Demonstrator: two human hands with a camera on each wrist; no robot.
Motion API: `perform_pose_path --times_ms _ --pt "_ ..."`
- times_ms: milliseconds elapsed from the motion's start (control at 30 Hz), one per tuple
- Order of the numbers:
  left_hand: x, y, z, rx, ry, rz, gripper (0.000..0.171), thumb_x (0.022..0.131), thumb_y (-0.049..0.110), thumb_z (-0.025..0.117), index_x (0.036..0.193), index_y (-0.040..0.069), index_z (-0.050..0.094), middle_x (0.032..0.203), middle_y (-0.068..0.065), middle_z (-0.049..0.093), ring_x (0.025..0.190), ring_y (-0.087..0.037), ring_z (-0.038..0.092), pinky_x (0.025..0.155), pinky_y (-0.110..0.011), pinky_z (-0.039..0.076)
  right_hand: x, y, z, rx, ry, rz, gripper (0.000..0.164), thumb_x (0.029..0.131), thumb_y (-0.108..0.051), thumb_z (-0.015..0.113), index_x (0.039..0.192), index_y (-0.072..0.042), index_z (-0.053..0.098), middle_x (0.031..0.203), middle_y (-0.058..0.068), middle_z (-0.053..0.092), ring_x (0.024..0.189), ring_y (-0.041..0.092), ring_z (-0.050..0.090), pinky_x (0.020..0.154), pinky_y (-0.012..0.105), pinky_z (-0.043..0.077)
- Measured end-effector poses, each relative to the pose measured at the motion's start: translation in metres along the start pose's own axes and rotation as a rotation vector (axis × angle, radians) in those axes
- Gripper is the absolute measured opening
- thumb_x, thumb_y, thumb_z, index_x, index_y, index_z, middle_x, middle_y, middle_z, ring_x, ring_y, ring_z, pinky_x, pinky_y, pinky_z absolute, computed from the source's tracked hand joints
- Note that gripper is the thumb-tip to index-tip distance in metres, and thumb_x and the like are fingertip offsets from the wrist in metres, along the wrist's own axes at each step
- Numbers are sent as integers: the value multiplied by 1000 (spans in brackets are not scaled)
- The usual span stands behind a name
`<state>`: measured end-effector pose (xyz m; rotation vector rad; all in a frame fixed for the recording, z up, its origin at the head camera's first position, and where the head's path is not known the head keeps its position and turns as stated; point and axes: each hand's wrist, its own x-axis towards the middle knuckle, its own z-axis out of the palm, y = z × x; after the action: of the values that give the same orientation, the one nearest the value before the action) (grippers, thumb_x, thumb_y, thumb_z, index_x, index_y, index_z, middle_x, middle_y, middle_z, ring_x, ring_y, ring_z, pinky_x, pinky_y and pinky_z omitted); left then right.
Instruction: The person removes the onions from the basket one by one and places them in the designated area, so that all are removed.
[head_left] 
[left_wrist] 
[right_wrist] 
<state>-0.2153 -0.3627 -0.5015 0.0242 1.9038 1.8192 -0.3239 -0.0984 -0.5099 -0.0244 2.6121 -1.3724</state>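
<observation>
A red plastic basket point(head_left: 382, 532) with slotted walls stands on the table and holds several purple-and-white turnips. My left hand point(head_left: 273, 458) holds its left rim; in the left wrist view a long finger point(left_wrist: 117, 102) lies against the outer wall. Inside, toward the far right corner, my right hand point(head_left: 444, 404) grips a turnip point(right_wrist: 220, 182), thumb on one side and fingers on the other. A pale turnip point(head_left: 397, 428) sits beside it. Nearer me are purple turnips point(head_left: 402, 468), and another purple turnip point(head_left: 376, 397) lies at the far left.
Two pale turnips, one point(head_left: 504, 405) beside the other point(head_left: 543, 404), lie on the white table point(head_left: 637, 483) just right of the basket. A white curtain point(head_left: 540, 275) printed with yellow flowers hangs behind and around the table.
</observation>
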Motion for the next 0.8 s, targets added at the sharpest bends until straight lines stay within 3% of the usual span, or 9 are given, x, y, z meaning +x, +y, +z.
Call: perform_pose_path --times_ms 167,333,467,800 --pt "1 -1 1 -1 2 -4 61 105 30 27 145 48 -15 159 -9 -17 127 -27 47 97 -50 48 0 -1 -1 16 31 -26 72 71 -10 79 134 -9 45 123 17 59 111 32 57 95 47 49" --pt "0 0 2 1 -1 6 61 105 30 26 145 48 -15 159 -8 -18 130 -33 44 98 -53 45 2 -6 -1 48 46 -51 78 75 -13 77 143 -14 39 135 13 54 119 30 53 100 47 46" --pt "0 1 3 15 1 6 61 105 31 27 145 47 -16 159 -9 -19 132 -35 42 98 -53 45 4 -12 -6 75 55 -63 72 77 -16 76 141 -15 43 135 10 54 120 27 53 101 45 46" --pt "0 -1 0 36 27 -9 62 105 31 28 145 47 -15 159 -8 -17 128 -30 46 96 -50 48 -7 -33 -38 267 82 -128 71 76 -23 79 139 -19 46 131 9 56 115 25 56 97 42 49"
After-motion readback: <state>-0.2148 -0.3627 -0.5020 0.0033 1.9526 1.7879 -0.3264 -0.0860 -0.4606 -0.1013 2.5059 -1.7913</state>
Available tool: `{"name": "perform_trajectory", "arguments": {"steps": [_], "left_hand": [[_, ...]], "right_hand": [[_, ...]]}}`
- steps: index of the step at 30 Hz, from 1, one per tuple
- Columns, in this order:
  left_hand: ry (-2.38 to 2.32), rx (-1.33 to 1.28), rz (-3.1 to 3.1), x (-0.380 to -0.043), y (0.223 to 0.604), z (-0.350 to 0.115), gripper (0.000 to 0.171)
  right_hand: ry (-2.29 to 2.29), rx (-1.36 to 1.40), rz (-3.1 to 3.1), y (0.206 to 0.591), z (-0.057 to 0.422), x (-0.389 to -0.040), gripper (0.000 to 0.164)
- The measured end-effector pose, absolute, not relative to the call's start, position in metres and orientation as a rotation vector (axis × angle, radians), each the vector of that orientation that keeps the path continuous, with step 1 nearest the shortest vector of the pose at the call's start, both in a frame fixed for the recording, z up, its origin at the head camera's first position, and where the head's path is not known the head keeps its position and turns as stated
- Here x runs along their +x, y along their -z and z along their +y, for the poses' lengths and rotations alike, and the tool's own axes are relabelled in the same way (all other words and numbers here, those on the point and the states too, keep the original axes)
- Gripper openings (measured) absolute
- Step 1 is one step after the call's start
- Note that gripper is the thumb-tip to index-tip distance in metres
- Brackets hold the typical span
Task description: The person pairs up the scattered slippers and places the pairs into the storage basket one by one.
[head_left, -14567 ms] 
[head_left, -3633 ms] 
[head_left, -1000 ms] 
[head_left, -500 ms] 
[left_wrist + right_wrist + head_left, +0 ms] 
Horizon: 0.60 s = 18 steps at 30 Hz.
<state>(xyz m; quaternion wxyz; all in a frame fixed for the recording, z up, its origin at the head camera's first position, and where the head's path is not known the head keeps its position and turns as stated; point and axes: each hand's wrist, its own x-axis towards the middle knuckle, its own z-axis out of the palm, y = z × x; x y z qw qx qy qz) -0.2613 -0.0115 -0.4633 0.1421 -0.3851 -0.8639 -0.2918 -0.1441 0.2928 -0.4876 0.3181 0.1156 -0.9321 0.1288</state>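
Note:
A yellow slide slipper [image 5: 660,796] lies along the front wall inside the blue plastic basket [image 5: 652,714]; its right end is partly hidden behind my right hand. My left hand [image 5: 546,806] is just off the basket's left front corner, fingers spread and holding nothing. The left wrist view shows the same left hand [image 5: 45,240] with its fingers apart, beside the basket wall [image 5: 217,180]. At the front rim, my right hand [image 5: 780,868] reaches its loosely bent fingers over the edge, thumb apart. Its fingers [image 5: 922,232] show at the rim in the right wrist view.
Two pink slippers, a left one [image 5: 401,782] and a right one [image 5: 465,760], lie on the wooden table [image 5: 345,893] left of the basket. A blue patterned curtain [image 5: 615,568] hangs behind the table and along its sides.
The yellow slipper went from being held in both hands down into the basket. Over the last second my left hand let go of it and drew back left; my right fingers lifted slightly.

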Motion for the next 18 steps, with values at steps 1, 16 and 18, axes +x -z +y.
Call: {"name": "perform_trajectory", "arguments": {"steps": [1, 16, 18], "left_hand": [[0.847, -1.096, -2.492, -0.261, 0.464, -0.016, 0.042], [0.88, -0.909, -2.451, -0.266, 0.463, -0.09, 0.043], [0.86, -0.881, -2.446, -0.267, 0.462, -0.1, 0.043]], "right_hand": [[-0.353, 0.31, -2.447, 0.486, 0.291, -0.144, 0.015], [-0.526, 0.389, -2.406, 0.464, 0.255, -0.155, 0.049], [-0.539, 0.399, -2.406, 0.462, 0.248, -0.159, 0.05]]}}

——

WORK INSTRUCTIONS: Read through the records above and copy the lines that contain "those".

ANSWER SECTION:
- Measured end-effector poses, each relative to the pose measured at the motion's start: translation in metres along the start pose's own axes and rotation as a rotation vector (axis × angle, radians) in those axes
- Here x runs along their +x, y along their -z and z along their +y, for the poses' lengths and rotations alike, and the tool's own axes are relabelled in the same way (all other words and numbers here, those on the point and the states too, keep the original axes)

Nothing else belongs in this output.